===== Input data =====

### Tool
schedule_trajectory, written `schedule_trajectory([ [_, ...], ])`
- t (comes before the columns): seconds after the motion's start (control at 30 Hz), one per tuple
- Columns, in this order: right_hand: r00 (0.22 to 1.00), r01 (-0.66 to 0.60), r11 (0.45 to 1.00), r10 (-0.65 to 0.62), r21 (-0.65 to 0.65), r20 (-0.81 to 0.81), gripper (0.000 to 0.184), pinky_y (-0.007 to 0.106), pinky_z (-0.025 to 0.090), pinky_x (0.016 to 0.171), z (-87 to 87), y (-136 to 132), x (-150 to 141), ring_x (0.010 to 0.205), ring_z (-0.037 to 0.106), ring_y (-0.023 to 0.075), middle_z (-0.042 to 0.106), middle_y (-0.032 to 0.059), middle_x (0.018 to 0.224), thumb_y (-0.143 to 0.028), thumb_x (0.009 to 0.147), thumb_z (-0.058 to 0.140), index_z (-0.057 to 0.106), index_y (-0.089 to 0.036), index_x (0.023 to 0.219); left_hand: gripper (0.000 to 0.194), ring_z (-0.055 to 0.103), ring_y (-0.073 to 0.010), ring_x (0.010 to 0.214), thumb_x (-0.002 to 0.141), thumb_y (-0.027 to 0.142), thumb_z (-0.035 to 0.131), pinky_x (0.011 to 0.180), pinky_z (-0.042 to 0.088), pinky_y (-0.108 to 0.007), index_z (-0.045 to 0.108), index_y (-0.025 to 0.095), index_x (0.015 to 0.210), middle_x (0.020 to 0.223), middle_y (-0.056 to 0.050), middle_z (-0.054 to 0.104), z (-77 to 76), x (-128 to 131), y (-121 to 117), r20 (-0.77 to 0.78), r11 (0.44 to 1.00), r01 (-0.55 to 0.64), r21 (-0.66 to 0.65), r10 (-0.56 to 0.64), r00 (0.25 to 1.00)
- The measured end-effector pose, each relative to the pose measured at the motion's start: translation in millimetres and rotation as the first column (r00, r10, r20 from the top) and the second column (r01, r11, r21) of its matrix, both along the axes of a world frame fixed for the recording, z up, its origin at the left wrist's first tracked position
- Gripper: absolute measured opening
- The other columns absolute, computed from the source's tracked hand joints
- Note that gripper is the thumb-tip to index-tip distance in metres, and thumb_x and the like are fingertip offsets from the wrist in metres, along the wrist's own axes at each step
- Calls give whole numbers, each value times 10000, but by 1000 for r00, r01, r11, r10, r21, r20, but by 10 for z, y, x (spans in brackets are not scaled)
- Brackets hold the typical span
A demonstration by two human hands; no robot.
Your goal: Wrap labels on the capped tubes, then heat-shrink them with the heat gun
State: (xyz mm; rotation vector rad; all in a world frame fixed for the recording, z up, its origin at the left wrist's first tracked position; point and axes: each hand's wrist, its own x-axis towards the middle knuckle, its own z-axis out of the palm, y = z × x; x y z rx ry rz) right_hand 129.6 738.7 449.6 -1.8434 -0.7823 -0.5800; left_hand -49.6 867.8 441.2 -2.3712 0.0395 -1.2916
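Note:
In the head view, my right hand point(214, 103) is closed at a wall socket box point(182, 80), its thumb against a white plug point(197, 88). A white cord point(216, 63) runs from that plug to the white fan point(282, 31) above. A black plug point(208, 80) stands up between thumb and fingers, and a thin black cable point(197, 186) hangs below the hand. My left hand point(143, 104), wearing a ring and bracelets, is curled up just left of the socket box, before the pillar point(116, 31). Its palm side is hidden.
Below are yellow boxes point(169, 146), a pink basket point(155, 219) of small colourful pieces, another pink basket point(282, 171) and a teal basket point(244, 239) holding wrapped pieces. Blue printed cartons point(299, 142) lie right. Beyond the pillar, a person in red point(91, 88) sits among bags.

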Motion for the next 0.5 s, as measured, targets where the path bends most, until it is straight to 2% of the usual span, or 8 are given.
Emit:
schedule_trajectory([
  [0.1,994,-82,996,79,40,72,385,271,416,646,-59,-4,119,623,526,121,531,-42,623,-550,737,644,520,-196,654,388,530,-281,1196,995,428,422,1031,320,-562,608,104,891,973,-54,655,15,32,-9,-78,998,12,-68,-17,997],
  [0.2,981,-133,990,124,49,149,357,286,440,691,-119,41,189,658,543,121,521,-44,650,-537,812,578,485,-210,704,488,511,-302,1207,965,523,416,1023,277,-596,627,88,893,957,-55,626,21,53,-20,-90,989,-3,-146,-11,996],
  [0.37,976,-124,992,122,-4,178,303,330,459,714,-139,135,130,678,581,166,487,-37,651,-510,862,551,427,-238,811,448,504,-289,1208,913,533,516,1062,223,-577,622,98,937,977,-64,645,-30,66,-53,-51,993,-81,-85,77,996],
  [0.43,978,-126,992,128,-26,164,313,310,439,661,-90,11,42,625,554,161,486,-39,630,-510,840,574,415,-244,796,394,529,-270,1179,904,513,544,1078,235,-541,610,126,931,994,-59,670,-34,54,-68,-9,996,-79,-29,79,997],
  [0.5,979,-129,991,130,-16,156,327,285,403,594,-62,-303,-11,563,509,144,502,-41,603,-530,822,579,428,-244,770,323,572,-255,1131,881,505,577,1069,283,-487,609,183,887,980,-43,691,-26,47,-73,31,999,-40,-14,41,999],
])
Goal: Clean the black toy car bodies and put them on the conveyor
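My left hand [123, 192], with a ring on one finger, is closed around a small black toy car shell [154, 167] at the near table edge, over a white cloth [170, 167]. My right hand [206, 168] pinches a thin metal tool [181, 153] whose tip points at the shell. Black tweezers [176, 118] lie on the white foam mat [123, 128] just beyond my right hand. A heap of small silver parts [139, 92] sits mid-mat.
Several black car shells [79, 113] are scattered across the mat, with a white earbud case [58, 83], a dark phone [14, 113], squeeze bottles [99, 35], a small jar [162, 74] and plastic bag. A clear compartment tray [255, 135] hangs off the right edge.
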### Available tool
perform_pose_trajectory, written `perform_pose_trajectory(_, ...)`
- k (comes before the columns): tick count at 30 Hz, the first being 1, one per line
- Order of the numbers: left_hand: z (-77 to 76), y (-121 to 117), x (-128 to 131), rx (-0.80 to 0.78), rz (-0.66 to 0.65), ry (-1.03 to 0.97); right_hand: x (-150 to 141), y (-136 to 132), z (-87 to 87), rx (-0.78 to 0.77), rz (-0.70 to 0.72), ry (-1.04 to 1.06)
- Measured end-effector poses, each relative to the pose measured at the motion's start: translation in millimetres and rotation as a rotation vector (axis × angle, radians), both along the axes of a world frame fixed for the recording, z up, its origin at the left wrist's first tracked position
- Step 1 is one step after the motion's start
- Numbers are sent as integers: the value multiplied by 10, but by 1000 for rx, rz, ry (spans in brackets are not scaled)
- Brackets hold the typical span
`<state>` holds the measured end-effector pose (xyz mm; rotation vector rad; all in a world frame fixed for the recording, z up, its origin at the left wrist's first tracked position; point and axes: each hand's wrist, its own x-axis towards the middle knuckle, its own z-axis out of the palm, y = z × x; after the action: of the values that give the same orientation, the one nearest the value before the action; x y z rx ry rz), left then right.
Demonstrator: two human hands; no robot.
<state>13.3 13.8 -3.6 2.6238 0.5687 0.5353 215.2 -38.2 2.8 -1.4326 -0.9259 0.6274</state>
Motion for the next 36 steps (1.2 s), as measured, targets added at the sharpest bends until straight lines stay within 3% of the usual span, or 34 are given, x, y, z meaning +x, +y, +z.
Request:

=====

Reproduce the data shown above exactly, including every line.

## Output of the task
### Tool
schedule_trajectory, written `schedule_trajectory([ [_, ...], ])`
- t (comes before the columns): seconds after the motion's start (control at 30 Hz), one per tuple
- Columns, in this order: right_hand: r00 (0.22 to 1.00), r01 (-0.66 to 0.60), r11 (0.45 to 1.00), r10 (-0.65 to 0.62), r21 (-0.65 to 0.65), r20 (-0.81 to 0.81), gripper (0.000 to 0.184), pinky_y (-0.007 to 0.106), pinky_z (-0.025 to 0.090), pinky_x (0.016 to 0.171), z (-87 to 87), y (-136 to 132), x (-150 to 141), ring_x (0.010 to 0.205), ring_z (-0.037 to 0.106), ring_y (-0.023 to 0.075), middle_z (-0.042 to 0.106), middle_y (-0.032 to 0.059), middle_x (0.018 to 0.224), thumb_y (-0.143 to 0.028), thumb_x (0.009 to 0.147), thumb_z (-0.058 to 0.140), index_z (-0.057 to 0.106), index_y (-0.089 to 0.036), index_x (0.023 to 0.219); left_hand: gripper (0.000 to 0.194), ring_z (-0.055 to 0.103), ring_y (-0.073 to 0.010), ring_x (0.010 to 0.214), thumb_x (-0.002 to 0.141), thumb_y (-0.027 to 0.142), thumb_z (-0.035 to 0.131), pinky_x (0.011 to 0.180), pinky_z (-0.042 to 0.088), pinky_y (-0.108 to 0.007), index_z (-0.045 to 0.108), index_y (-0.025 to 0.095), index_x (0.015 to 0.210), middle_x (0.020 to 0.223), middle_y (-0.056 to 0.050), middle_z (-0.054 to 0.104), z (-77 to 76), x (-128 to 131), y (-121 to 117), r20 (-0.77 to 0.78), r11 (0.44 to 1.00), r01 (-0.55 to 0.64), r21 (-0.66 to 0.65), r10 (-0.56 to 0.64), r00 (0.25 to 1.00)
- The measured end-effector pose, each relative to the pose measured at the motion's start: translation in millimetres and rotation as the first column (r00, r10, r20 from the top) and the second column (r01, r11, r21) of its matrix, both along the axes of a world frame fixed for the recording, z up, its origin at the left wrist's first tracked position
- Gripper: absolute measured opening
- The other columns absolute, computed from the source's tracked hand joints
- Note that gripper is the thumb-tip to index-tip distance in metres, and thumb_x and the like are fingertip offsets from the wrist in metres, along the wrist's own axes at each step
- Calls give whole numbers, each value times 10000, but by 1000 for r00, r01, r11, r10, r21, r20, but by 10 for z, y, x (spans in brackets are not scaled)
- Brackets hold the typical span
A demonstration by two human hands; no robot.
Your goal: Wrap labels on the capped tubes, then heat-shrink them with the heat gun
State: (xyz mm; rotation vector rad; all in a world frame fixed for the recording, z up, its origin at the left wrist's first tracked position; point and axes: each hand's wrist, its own x-axis towards the middle knuckle, its own z-axis out of the palm, y = z × x; x y z rx ry rz) right_hand 129.6 738.7 449.6 -1.8434 -0.7823 -0.5800; left_hand -49.6 867.8 441.2 -2.3712 0.0395 -1.2916
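Note:
In the head view, my right hand point(214, 103) is closed at a wall socket box point(182, 80), its thumb against a white plug point(197, 88). A white cord point(216, 63) runs from that plug to the white fan point(282, 31) above. A black plug point(208, 80) stands up between thumb and fingers, and a thin black cable point(197, 186) hangs below the hand. My left hand point(143, 104), wearing a ring and bracelets, is curled up just left of the socket box, before the pillar point(116, 31). Its palm side is hidden.
Below are yellow boxes point(169, 146), a pink basket point(155, 219) of small colourful pieces, another pink basket point(282, 171) and a teal basket point(244, 239) holding wrapped pieces. Blue printed cartons point(299, 142) lie right. Beyond the pillar, a person in red point(91, 88) sits among bags.
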
Motion for the next 0.5 s, as measured, targets where the path bends most, until it is straight to 2% of the usual span, or 8 are given.
Emit:
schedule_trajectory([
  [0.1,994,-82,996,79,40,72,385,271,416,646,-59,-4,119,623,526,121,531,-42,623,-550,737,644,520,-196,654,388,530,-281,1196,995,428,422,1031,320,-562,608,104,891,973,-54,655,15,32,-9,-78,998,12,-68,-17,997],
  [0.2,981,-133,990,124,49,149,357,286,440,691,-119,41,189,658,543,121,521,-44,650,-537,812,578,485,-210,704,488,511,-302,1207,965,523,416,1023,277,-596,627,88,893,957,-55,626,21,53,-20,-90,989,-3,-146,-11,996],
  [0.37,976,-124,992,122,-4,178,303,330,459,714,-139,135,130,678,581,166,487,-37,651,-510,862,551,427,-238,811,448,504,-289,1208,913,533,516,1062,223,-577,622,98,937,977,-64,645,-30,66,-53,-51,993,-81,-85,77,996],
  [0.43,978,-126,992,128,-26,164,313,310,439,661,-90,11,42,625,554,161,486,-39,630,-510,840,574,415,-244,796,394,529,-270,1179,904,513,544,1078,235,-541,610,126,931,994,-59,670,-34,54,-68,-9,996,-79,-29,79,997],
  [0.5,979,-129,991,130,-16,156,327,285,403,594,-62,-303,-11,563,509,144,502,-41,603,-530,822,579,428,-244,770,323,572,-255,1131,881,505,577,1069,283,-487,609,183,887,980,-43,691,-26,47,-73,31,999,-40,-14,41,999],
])
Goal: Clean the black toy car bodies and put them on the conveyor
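My left hand [123, 192], with a ring on one finger, is closed around a small black toy car shell [154, 167] at the near table edge, over a white cloth [170, 167]. My right hand [206, 168] pinches a thin metal tool [181, 153] whose tip points at the shell. Black tweezers [176, 118] lie on the white foam mat [123, 128] just beyond my right hand. A heap of small silver parts [139, 92] sits mid-mat.
Several black car shells [79, 113] are scattered across the mat, with a white earbud case [58, 83], a dark phone [14, 113], squeeze bottles [99, 35], a small jar [162, 74] and plastic bag. A clear compartment tray [255, 135] hangs off the right edge.
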### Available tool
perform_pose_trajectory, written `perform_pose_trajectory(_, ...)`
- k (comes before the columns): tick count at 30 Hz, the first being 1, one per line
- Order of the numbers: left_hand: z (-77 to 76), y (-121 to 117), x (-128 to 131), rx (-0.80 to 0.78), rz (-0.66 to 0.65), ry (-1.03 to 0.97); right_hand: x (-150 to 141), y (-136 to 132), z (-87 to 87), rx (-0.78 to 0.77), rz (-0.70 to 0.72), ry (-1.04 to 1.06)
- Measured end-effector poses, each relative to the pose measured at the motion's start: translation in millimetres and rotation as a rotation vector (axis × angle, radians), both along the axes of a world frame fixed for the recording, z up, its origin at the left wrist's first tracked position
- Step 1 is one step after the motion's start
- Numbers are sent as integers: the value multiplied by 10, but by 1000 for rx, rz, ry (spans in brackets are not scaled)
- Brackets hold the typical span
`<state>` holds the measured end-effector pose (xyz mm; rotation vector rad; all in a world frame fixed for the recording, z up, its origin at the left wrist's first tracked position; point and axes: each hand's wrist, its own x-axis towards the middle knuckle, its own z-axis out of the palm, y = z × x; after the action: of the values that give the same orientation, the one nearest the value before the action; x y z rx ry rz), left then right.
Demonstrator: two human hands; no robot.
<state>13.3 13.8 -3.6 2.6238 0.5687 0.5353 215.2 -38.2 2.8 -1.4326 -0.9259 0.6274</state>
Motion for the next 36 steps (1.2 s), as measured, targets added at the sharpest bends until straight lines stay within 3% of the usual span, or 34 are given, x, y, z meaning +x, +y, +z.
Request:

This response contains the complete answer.